WHAT YOU HAVE TO DO:
Could you set down exactly the lines of the data below, starting at the one that holds "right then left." and ending at the one that holds "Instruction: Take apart", both included, and only those?

Items from a data source
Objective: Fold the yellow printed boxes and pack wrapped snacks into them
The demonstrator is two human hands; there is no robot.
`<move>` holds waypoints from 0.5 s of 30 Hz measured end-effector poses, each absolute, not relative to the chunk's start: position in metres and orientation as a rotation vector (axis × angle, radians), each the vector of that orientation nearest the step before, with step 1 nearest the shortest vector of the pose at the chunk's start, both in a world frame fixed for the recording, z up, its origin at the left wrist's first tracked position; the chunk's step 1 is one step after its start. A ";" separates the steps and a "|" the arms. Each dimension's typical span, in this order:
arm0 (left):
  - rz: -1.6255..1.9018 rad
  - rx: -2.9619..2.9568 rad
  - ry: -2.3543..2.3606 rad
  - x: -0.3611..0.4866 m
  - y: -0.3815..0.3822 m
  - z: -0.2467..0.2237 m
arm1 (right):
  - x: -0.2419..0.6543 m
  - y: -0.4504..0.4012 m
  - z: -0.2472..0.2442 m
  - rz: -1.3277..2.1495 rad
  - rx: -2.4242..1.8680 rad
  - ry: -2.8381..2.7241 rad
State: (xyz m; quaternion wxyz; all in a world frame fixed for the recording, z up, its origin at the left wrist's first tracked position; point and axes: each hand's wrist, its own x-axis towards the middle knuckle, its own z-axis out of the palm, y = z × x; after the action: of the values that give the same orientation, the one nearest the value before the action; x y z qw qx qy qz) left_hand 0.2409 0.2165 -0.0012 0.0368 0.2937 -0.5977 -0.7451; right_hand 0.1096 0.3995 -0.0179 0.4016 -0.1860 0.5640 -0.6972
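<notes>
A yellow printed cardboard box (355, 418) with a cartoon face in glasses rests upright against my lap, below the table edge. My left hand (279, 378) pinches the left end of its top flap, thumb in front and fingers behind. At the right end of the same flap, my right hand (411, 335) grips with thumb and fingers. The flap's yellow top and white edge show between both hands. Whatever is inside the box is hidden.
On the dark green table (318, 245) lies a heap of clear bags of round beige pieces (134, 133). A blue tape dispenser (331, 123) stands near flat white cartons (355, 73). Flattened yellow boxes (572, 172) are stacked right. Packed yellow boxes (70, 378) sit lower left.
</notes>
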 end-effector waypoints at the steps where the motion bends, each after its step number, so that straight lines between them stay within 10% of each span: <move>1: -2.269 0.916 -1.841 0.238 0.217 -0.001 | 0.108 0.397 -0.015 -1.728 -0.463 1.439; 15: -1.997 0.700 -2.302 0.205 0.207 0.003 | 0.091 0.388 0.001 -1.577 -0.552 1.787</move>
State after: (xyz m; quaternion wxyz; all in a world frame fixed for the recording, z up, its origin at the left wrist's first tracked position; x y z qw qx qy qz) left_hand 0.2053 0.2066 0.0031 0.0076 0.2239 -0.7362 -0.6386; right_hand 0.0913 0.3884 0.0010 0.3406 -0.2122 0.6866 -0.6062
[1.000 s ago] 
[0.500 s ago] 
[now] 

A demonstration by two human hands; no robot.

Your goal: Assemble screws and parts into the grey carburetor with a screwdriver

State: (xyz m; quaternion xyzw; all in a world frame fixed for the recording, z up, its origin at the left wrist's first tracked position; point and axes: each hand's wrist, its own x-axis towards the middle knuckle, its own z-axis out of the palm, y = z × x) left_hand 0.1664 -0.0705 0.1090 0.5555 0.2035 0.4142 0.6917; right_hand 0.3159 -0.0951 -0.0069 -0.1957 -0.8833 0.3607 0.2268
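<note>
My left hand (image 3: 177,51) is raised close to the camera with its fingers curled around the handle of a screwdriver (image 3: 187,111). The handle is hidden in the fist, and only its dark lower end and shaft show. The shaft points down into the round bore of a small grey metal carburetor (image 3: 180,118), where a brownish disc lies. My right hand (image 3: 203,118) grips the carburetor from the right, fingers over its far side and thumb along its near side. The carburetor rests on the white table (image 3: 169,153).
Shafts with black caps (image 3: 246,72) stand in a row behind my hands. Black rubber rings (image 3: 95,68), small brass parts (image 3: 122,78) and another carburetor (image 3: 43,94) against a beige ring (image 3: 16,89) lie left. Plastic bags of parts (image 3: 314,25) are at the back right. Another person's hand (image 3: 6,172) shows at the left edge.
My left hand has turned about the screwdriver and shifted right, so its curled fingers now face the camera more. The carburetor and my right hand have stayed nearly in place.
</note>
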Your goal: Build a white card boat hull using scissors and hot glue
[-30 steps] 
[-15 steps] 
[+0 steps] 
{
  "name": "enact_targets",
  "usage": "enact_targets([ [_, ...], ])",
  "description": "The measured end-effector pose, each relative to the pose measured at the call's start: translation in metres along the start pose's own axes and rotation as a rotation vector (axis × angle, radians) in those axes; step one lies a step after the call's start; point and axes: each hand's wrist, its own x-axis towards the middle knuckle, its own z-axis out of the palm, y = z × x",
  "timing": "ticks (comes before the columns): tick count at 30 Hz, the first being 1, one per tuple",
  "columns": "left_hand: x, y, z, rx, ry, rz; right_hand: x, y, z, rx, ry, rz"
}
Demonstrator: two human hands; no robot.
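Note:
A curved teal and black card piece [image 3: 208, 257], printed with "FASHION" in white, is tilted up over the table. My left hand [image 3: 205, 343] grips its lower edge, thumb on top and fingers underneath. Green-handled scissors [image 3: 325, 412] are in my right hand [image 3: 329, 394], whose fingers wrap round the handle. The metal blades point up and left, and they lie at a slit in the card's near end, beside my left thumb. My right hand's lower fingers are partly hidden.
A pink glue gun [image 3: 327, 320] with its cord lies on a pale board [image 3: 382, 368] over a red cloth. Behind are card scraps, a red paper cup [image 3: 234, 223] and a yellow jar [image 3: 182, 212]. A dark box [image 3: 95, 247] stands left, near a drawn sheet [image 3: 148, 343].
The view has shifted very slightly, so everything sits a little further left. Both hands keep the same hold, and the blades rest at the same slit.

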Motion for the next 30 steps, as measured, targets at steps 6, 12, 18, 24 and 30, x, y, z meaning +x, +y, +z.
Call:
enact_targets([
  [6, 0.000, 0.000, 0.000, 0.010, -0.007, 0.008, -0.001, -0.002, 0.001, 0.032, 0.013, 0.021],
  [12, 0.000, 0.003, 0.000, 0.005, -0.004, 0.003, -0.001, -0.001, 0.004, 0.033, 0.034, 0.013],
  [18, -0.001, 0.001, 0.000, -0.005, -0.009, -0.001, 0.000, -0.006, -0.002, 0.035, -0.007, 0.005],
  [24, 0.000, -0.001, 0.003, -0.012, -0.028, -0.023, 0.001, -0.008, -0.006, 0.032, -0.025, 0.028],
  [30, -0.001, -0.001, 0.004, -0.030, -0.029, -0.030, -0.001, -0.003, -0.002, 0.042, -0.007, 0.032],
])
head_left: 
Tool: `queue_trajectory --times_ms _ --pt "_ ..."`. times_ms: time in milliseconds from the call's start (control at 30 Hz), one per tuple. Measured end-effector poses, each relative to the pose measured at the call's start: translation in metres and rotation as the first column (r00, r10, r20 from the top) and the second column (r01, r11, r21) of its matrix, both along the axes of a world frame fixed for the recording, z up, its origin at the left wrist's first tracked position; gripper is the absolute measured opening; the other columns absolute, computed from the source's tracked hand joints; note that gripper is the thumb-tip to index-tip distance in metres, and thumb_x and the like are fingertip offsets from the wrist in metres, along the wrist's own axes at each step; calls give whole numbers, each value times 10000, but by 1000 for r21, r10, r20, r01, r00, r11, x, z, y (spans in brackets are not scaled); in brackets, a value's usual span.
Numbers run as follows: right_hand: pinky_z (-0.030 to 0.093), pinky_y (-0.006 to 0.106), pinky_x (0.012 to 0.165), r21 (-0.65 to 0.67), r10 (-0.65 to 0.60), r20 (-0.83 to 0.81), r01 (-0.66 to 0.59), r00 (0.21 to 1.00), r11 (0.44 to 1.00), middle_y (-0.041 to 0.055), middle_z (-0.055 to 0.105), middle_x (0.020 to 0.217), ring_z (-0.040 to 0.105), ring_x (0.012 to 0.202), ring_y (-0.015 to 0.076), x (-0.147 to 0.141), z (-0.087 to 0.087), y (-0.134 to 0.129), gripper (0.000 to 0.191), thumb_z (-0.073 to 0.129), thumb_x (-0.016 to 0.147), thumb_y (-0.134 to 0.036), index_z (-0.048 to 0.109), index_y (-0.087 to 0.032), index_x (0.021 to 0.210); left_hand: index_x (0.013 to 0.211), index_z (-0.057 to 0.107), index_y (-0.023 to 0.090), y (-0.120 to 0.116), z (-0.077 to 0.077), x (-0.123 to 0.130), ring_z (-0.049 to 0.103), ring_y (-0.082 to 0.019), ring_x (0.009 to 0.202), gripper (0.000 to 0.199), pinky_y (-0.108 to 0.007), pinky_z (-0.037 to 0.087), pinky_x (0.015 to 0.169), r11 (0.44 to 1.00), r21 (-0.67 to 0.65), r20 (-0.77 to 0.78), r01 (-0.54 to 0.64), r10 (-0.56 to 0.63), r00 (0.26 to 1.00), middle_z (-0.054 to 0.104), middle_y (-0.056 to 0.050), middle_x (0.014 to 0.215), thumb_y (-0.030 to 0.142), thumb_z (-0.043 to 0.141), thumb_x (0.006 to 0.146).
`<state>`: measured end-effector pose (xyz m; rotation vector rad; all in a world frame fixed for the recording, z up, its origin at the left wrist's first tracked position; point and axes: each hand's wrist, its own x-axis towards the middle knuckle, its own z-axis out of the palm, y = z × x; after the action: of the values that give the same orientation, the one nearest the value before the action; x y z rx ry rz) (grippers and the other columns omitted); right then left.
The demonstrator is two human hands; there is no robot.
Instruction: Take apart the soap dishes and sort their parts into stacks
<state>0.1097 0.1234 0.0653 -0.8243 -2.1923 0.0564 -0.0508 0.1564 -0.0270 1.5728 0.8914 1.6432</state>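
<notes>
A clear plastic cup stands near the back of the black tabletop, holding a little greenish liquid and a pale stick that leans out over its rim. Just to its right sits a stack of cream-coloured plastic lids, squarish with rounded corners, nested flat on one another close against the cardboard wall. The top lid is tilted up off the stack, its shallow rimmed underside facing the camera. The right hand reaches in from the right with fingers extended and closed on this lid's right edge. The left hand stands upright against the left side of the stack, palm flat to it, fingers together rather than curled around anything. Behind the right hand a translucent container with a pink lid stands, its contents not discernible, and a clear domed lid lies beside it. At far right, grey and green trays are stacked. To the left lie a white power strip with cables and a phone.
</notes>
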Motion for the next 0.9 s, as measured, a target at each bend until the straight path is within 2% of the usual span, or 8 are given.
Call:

EXERCISE OUTPUT:
`<state>`: measured end-effector pose (xyz m; rotation vector rad; all in a world frame fixed for the recording, z up, its origin at the left wrist's first tracked position; point and axes: each hand's wrist, its own x-axis towards the middle knuckle, its own z-axis out of the palm, y = z × x; after the action: of the values that give the same orientation, the one nearest the value before the action; x y z rx ry rz) (grippers and the other columns omitted); right then left.
The demonstrator is two human hands; there is no robot.
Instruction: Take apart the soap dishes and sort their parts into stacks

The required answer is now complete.